I don't want to over-state a position but are you seeking work in this field and are you able to re-locate?
1702845791×2
(Score: 0) by Anonymous Coward on Friday August 11 2017, @09:24AM
Thanks for your very kind words. When I started writing that code back in about 1999 I had an AMD K6-2/400 which had "3DNow!" which was single-precision FP SIMD. They were a year or two ahead of intel, whose SSE came out later. The AMD stuff worked like the (integer) MMX instructions in that it reused the 387 FP registers. This meant the OS didn't have to be patched to support extra registers. It could also, downhill with a following wind, do two FP adds and two FP muls in parallel. I later upgraded to the 500MHz version of the CPU. The 387-style FP in the K6-2 wasn't as fast as the intel equivalent so it wasn't as good for legacy code or double precision, however, the 4x4 matrix multiply (my 3DNow! implementation) was many times faster than the equivalent C code compiled by gcc on the same machine. I also did a crude comparison of that routine compiled from the C implementation on a Sun Ultra60 (450MHz) and my 3DNow! routine on my very cheap AMD CPU was about the same speed to within a few percent (might have been slightly faster).
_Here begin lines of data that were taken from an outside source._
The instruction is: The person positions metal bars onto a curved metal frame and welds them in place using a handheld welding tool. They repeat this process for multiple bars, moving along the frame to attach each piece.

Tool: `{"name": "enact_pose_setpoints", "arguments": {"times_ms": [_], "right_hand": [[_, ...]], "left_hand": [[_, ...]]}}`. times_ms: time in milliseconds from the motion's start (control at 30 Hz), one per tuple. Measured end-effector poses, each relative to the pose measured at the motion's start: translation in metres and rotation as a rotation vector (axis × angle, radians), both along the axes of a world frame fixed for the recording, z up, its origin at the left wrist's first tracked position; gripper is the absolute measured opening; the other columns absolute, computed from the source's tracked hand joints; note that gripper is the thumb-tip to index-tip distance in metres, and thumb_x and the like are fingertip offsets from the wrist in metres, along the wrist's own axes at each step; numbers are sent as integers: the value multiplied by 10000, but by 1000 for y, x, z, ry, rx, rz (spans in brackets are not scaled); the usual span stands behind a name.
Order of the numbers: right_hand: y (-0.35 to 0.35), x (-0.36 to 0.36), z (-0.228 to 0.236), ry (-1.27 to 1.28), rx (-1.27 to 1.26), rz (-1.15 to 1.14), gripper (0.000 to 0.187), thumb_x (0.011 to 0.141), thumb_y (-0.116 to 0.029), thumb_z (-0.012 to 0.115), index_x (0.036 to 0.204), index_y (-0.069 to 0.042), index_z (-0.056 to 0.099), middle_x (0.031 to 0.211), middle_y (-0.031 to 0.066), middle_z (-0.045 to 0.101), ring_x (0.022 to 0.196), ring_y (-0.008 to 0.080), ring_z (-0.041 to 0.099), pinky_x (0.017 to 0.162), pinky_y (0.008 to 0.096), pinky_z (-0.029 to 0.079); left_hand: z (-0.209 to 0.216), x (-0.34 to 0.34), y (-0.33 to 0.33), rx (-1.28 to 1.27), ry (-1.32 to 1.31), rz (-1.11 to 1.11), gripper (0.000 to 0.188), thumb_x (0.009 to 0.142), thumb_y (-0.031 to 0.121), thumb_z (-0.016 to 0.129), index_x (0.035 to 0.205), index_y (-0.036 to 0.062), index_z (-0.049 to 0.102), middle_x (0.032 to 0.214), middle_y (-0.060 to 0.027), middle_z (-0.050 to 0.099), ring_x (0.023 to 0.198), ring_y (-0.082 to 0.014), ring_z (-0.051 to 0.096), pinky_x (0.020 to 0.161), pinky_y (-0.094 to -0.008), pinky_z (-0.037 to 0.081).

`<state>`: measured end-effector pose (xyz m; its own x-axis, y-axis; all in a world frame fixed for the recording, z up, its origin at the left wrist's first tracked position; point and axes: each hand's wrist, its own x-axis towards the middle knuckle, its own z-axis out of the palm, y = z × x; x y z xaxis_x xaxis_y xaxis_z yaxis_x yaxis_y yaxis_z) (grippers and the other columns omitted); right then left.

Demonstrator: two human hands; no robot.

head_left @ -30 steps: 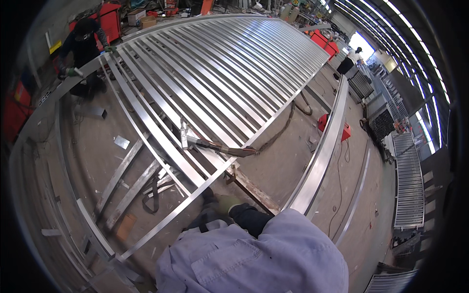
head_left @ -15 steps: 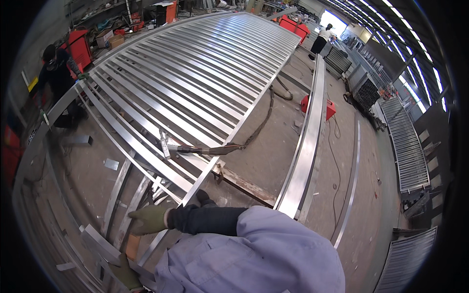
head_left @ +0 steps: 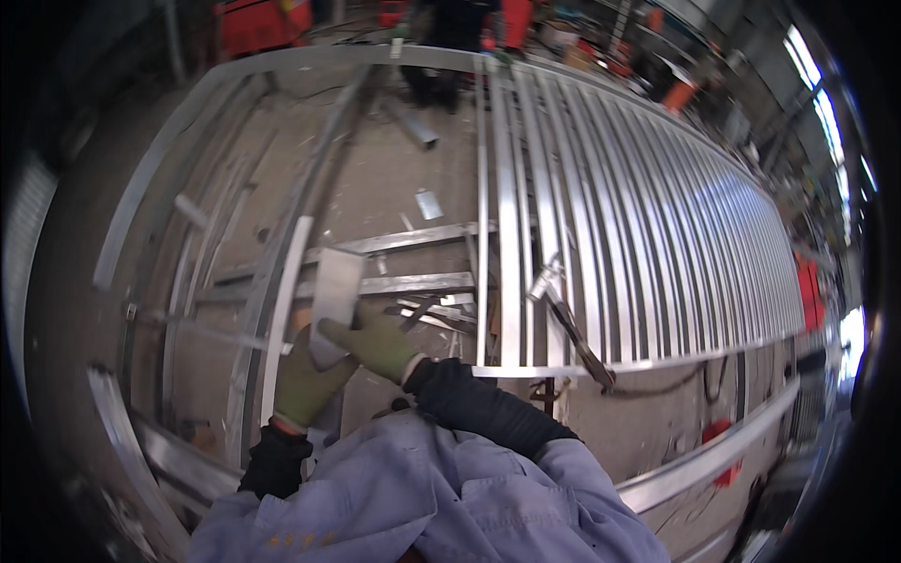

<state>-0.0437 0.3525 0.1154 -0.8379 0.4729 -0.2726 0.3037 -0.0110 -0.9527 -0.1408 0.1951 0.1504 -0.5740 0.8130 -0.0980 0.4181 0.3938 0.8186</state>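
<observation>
Both my hands wear green work gloves and meet just left of the picture's middle, low down. My left hand [head_left: 310,383] is closed round the lower part of a short, flat-sided silver metal piece [head_left: 338,286], which stands up tilted. On the right edge of that piece lies my right hand [head_left: 377,345], its thumb across the face and its other fingers mostly hidden behind. Right of my hands a large frame of silver metal slats [head_left: 601,235] is laid out. On its slats rests a tool with a silver head and a dark, cabled handle [head_left: 575,328].
Long metal bars [head_left: 282,300] run close beside my left hand. Offcuts [head_left: 441,314] and a loose plate [head_left: 428,204] lie beyond. A person in dark clothes [head_left: 450,38] is at the far edge. A thick cable [head_left: 657,389] hangs along the frame's near side.
The view has swung left, so the slatted frame now appears at the right. My right hand, apart from the metal piece before, now touches it beside my left hand.
</observation>
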Motion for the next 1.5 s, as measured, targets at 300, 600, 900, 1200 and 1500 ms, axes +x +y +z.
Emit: {"name": "enact_pose_setpoints", "arguments": {"times_ms": [300, 600, 900, 1200, 1500], "right_hand": [[-13, -9, -4, -6, -91, -11, 608, 998, -440, 731, 1323, 65, 639, 1136, 208, 763, 1031, 275, 737, 906, 389, 568], [37, -29, -47, -77, -240, -178, 774, 972, -581, 730, 1394, 56, 612, 1064, 168, 773, 932, 250, 738, 831, 378, 574], [-20, 46, -147, -168, -16, 396, 906, 937, -633, 755, 1479, 62, 546, 1322, 214, 695, 1165, 300, 682, 1019, 408, 552], [49, 71, -195, -164, 577, 331, 584, 1057, -364, 642, 1554, -89, 507, 1375, 289, 615, 1157, 427, 681, 978, 474, 572], [264, 45, -144, 90, -362, -212, 492, 1112, -443, 569, 1405, -52, 630, 1159, 187, 729, 1038, 304, 717, 956, 440, 574]], "left_hand": [[-182, 10, -272, -406, -570, -29, 568, 1015, 240, 680, 1493, 3, 485, 1235, -286, 704, 1129, -349, 710, 940, -442, 556], [-247, 66, -292, -685, -225, 85, 574, 1078, 215, 502, 1592, 46, 311, 1136, -329, 714, 1021, -481, 715, 849, -582, 551], [-200, -38, -17, -570, 197, -174, 619, 1143, 349, 307, 1688, 79, 190, 1190, -393, 695, 1052, -556, 705, 878, -627, 552], [-130, -14, 164, -236, -79, 151, 921, 1062, 754, 336, 1269, -58, 716, 1188, -340, 734, 1200, -444, 690, 1070, -483, 492], [-263, 121, -192, -376, -30, -116, 557, 1162, 420, 397, 1522, 29, 564, 1306, -214, 736, 1295, -354, 663, 1116, -434, 485]]}}
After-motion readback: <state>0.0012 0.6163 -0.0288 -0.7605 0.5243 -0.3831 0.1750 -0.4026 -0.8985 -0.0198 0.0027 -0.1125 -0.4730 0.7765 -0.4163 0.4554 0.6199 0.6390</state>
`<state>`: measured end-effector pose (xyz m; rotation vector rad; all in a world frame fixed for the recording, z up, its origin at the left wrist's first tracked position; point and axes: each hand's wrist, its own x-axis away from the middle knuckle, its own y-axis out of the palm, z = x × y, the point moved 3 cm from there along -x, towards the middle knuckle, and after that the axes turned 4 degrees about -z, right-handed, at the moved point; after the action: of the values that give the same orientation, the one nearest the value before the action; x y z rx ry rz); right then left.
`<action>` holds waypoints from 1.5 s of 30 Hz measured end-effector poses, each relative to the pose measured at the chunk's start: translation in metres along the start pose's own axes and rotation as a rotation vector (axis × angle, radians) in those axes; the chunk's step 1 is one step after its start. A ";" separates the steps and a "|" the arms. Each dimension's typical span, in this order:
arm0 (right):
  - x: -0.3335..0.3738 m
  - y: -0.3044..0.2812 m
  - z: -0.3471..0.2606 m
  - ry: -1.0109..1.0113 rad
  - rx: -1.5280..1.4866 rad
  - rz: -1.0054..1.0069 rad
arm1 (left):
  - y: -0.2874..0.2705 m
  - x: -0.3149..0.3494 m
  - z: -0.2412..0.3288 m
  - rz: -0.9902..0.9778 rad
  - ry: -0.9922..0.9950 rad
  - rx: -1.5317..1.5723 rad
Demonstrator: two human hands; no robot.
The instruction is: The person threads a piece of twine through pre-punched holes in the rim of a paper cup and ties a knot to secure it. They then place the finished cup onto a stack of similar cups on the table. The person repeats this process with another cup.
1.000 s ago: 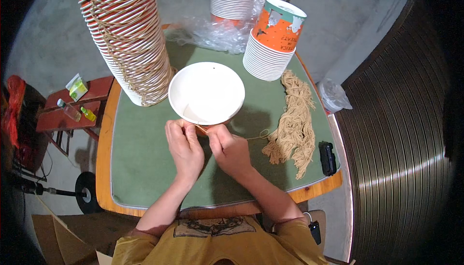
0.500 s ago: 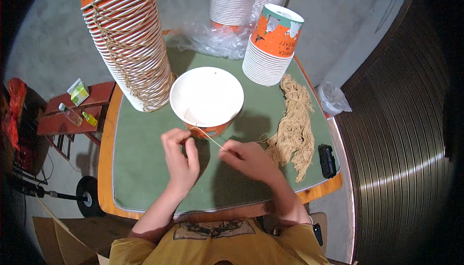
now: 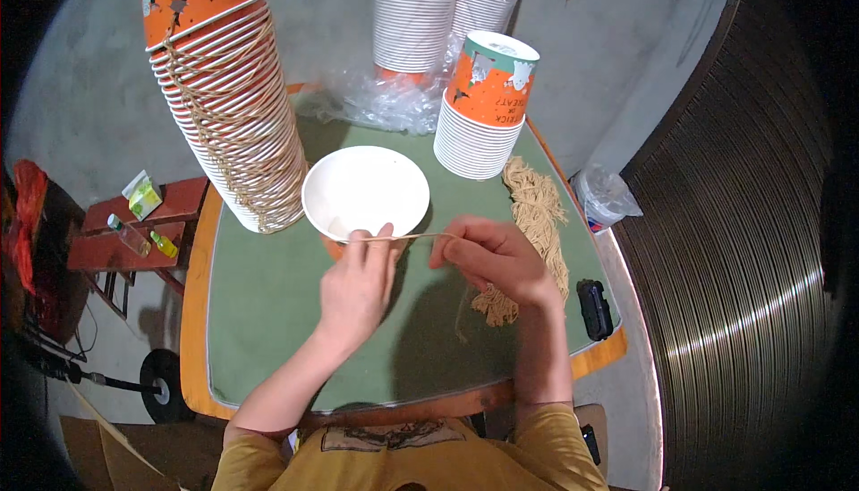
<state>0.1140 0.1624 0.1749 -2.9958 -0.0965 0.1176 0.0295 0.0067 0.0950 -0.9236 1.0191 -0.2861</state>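
A paper bucket (image 3: 365, 182), white inside and orange outside, stands on the green table mat with its mouth up and tipped slightly toward me. My left hand (image 3: 353, 290) grips its near rim, two fingers reaching over the edge. A thin tan string (image 3: 416, 237) runs along those fingertips and stretches taut to the right. Its other end is pinched by my right hand (image 3: 495, 256), thumb against curled fingers. The string's attachment at the bucket is hidden behind my left fingers. Beside my right hand lies a bundle of tan strings (image 3: 537, 209), partly covered by it.
At the left rises a tall stack of upside-down buckets (image 3: 233, 124) with strings hanging along it. A shorter stack (image 3: 483, 119) stands back right. Behind are wrapped stacks (image 3: 412, 17) and crumpled plastic (image 3: 385, 102). A black object (image 3: 594, 309) lies at the right edge.
My right hand has moved up and right, pulling the string level. My left fingers have shifted from pinching the string to reaching over the rim. The whole view has shifted slightly.
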 end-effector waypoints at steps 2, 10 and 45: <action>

Life got in the way and I ran out of time. It turned out to be more work than I'd initially imagined, so I kind of forgot about it.
What I never had time to do was to reorder the instructions to take advantage of the CPU pipeline and to do things like prefetching cache lines worth of data. To begin with I just wanted a reasonably comprehensive set of portable routines that worked before I began trying to optimise them. Many of those moves, adds and multiplies could be shuffled about to take advantage of parallelism on the CPU. However, as you know that is highly specific to the model of CPU, and it's probably a lot of work for the programmer :-)
In the years since, I've had several jobs in software and I've been very lucky to have been taught and mentored by one or two very competent people. For example, I have learned and practised TDD over several years, done a bit of C++ and Java, and finally found myself working in a very interesting industry.